2010-09-08 Thread Liu Yu
Current guest TLB1 is mapped to host TLB1.
As host kernel only provides 4K uncontinuous pages,
we have to break guest large mapping into 4K shadow mappings.
These 4K shadow mappings are then mapped into host TLB1 on fly.
As host TLB1 only has 13 free entries, there's serious tlb miss.

Since e500v2 has a big number of TLB0 entries,
it should be help to map those 4K shadow mappings to host TLB0.
To achieve this, we need to unlink guest tlb and host tlb,
So that guest TLB1 mappings can route to any host TLB0 entries freely.

Pages/mappings are considerred in the same kind as host tlb entry.
This patch remove the link between pages and guest tlb entry to do the unlink.
And keep host_tlb0_ref in each vcpu to trace pages.
Then it's easy to map guest TLB1 to host TLB0.
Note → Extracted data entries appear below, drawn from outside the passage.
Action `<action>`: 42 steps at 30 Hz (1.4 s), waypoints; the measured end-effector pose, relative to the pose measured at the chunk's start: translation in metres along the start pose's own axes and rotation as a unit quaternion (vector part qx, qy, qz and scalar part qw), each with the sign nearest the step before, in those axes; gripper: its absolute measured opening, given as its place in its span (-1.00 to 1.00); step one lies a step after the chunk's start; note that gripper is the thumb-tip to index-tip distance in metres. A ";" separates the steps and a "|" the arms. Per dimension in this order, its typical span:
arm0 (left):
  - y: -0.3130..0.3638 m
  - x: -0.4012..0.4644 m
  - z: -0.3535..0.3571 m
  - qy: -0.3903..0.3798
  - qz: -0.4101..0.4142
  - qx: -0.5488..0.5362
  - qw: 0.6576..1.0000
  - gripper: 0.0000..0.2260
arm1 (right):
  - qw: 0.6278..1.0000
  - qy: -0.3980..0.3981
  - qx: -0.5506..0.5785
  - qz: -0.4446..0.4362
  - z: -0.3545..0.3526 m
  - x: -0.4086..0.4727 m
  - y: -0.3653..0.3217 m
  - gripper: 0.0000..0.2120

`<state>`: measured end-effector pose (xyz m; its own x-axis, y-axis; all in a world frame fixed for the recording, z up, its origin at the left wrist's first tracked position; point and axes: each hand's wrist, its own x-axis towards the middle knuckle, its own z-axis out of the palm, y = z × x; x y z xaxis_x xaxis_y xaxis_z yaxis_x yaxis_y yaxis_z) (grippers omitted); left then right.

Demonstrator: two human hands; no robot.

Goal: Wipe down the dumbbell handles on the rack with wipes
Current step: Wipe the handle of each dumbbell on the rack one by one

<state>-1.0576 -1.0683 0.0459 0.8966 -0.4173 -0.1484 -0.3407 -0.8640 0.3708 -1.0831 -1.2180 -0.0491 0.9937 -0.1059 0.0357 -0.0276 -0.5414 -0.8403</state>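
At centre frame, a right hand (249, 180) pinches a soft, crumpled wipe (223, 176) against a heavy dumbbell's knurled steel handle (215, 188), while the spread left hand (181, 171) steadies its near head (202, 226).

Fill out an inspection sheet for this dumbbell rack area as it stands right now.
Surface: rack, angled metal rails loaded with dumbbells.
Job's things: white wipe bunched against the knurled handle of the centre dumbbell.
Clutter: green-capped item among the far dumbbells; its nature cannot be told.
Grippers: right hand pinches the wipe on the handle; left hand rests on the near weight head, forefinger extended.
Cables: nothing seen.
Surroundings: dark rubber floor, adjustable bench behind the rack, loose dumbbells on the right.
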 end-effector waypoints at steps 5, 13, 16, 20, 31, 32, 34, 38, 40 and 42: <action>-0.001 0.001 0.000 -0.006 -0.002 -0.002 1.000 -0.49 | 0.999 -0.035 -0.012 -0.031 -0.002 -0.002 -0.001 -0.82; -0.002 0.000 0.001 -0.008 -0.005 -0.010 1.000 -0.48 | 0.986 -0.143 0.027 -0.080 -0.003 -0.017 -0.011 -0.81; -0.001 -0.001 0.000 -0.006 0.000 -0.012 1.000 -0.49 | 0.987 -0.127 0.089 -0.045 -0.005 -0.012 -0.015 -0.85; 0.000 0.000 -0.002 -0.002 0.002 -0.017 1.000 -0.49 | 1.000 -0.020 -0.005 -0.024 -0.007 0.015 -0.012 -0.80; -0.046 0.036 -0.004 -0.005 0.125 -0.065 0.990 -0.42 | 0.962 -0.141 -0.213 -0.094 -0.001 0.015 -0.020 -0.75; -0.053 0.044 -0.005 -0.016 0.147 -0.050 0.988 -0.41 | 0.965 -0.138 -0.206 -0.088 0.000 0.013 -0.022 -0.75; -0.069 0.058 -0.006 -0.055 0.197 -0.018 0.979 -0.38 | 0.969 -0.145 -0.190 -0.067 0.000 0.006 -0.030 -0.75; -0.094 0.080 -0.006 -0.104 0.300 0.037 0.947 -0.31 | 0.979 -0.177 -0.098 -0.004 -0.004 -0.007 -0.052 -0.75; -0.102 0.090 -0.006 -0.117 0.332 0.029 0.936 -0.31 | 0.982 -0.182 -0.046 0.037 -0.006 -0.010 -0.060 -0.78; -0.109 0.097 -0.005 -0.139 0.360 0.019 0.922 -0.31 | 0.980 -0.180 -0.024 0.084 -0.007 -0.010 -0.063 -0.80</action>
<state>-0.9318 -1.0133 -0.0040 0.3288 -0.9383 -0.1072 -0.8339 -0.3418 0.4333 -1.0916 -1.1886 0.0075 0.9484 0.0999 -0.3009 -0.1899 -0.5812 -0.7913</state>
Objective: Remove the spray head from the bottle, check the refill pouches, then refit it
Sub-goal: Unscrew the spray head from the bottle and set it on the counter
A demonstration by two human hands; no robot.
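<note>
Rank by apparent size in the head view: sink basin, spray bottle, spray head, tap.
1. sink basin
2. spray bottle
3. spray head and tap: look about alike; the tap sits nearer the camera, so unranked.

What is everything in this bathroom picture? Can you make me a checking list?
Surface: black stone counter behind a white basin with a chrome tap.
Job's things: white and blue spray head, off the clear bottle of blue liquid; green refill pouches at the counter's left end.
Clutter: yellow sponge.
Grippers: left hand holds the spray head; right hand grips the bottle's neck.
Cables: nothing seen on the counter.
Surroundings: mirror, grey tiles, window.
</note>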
In guest ramdisk boot test(guest mainly uses TLB1),
with this patch, the tlb miss number get down 90%.

Signed-off-by: Liu Yu 
---
 arch/powerpc/include/asm/kvm_e500.h |7 +-
 arch/powerpc/kvm/e500.c |4 +
 arch/powerpc/kvm/e500_tlb.c |  280 ---
 arch/powerpc/kvm/e500_tlb.h |1 +
 4 files changed, 104 insertions(+), 188 deletions(-)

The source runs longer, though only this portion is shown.